● **ACTIVITY**
The required output is the stretch from the line containing "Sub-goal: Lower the" through the line containing "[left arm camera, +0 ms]" in the records below, unaltered and with no pictures.

BEGIN DATA FOR REVIEW

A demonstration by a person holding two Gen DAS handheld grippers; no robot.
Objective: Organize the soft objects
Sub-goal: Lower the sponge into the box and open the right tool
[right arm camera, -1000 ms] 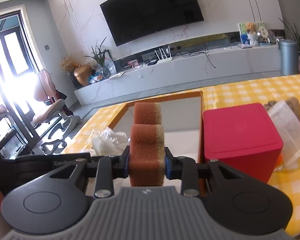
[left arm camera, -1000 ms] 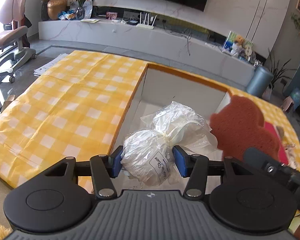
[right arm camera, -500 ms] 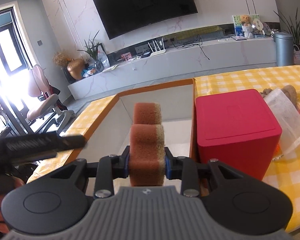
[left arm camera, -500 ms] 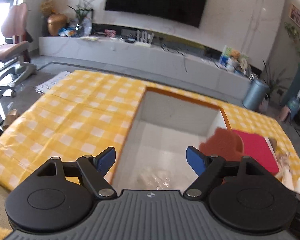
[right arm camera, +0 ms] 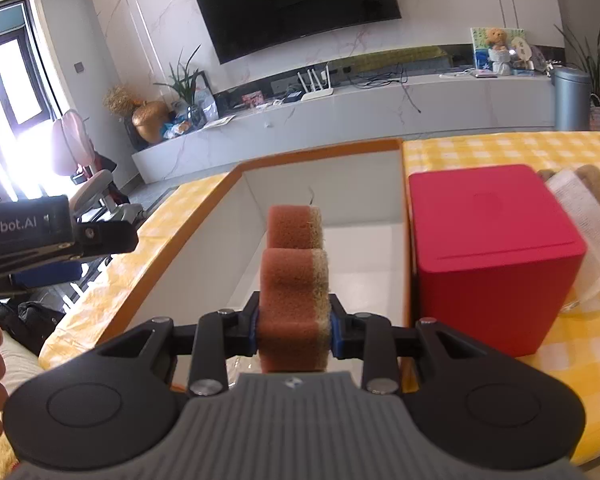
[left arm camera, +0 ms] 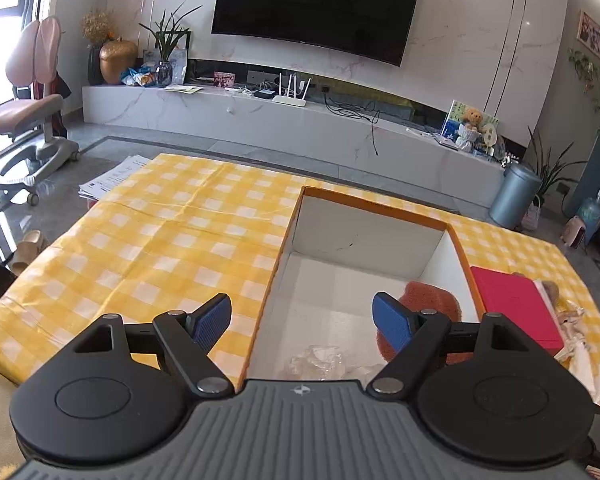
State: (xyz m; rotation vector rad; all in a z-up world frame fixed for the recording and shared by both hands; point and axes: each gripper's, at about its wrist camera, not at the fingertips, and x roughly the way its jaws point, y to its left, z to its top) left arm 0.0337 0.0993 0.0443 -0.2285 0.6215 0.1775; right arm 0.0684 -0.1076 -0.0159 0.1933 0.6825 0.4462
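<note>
My left gripper (left arm camera: 302, 322) is open and empty, above the near end of the white box with an orange rim (left arm camera: 364, 236). The clear plastic bag of soft white material (left arm camera: 320, 362) lies on the box floor just below it. My right gripper (right arm camera: 293, 330) is shut on a brown sponge (right arm camera: 294, 280) with a tan scouring side, held over the box (right arm camera: 320, 160). The sponge also shows in the left wrist view (left arm camera: 432, 300), inside the box at the right. The left gripper's body (right arm camera: 56, 236) shows at the left of the right wrist view.
A red cube box (right arm camera: 488, 248) stands right of the white box on the yellow checked tablecloth (left arm camera: 160, 240); it also shows in the left wrist view (left arm camera: 516, 304). A plastic-wrapped packet and brown soft items (right arm camera: 584, 216) lie beyond the cube. A TV console lines the far wall.
My left gripper has opened and let go of the plastic bag, which now lies in the box, and has risen and drawn back. My right gripper still holds the sponge, lower over the box.
</note>
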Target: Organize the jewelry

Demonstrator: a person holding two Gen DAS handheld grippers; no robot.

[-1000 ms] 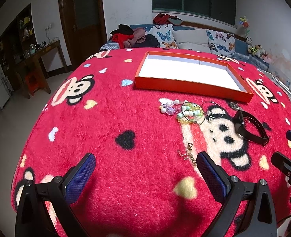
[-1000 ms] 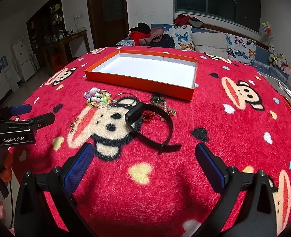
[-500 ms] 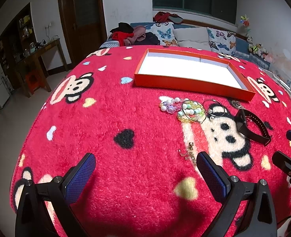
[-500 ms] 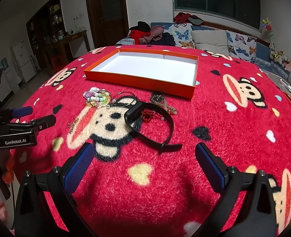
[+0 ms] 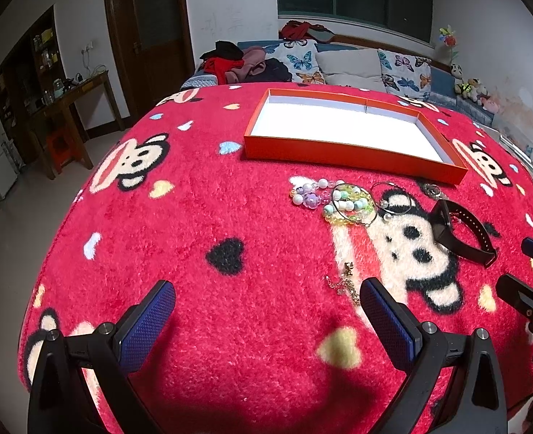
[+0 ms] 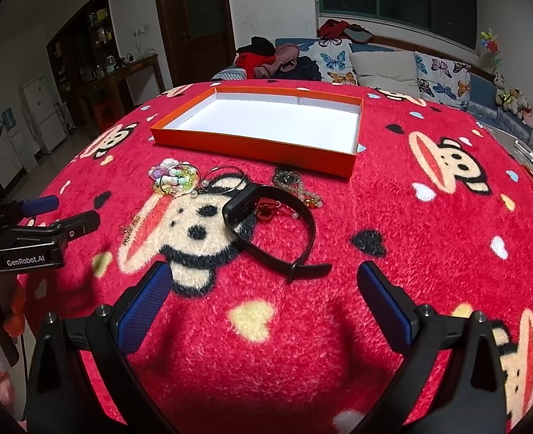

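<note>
An empty orange box with a white inside (image 5: pixel 346 126) (image 6: pixel 266 119) lies at the far side of a red monkey-print blanket. In front of it lie pastel bead bracelets (image 5: pixel 335 200) (image 6: pixel 174 177), thin wire bangles (image 5: pixel 393 199) (image 6: pixel 226 181), a black wristband (image 5: pixel 461 231) (image 6: pixel 270 228), a red string bracelet (image 6: pixel 271 206), a beaded chain (image 6: pixel 299 186) and a small gold chain (image 5: pixel 346 284) (image 6: pixel 130 231). My left gripper (image 5: pixel 266 320) is open and empty, its right finger beside the gold chain. My right gripper (image 6: pixel 262 303) is open and empty, just short of the wristband.
The blanket (image 5: pixel 201 217) covers a table that drops off at the left and near edges. Behind it stands a sofa with butterfly cushions (image 5: pixel 353 67) and piled clothes. A wooden side table (image 5: pixel 71 97) and a door stand at the left.
Both grippers have eased a little forward and down toward the jewelry. Nothing on the blanket has moved and both stay open.
</note>
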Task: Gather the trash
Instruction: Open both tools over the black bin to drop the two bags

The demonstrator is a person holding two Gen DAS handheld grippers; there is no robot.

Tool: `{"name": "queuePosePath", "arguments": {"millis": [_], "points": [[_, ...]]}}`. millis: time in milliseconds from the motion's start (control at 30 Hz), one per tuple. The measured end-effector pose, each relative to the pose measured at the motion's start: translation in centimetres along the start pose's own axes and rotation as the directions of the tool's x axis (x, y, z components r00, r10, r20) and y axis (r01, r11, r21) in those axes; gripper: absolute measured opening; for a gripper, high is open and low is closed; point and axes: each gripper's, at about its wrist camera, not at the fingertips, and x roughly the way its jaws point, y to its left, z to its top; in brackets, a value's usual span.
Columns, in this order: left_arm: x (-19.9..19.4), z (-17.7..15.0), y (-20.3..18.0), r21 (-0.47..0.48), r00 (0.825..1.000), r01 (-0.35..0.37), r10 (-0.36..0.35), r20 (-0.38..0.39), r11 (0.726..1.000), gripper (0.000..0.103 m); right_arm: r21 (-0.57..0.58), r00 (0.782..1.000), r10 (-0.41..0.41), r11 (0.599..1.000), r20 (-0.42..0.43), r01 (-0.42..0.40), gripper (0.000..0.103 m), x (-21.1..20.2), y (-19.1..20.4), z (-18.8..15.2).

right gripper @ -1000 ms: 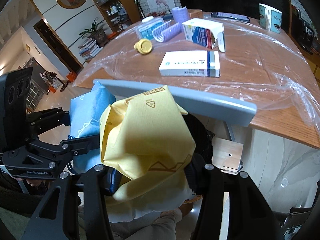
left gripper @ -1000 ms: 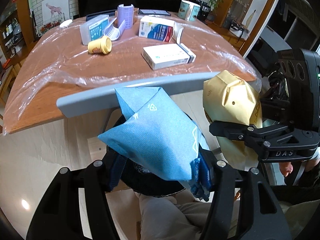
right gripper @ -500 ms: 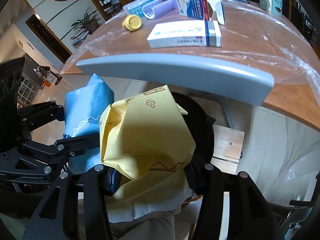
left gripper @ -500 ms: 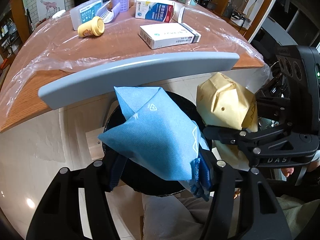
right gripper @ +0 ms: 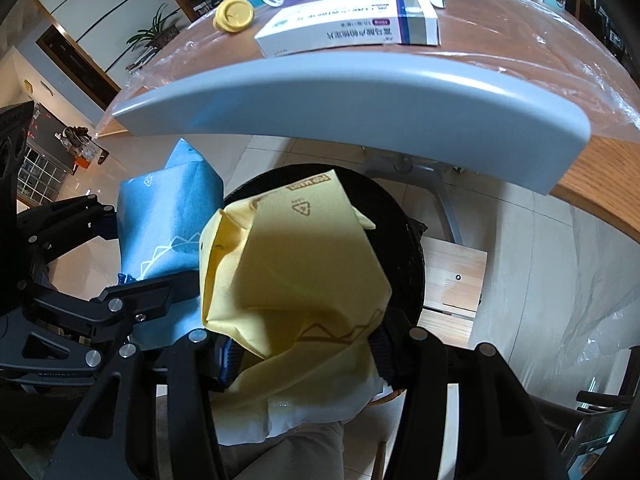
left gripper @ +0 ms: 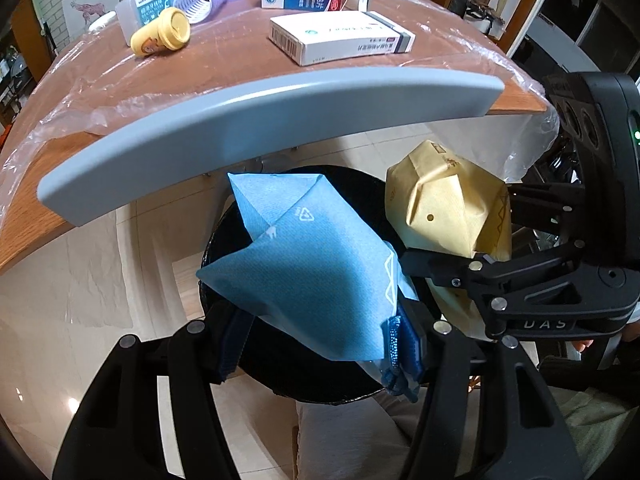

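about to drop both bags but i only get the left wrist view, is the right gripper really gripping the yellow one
observer: Yes. Both fingers of the right gripper pinch the yellow bag near its lower end.
operator: anything hanging out of it
observer: Pale white material sticks out below the fingers.
operator: whats next to the bin on that side
observer: A light wooden box on the floor, beside the black bin.

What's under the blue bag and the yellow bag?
A round black bin sits on the floor below the blue bag and the yellow bag. The bags cover most of its opening, so what's inside cannot be seen.
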Motion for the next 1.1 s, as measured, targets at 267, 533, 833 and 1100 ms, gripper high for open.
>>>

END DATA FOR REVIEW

● **REPLY TO THE TASK**
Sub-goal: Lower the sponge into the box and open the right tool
[right arm camera, -1000 ms] 
[left arm camera, -1000 ms] 
[right arm camera, -500 ms] 
[left arm camera, -500 ms] 
[right arm camera, +0 ms] 
[left arm camera, +0 ms] 

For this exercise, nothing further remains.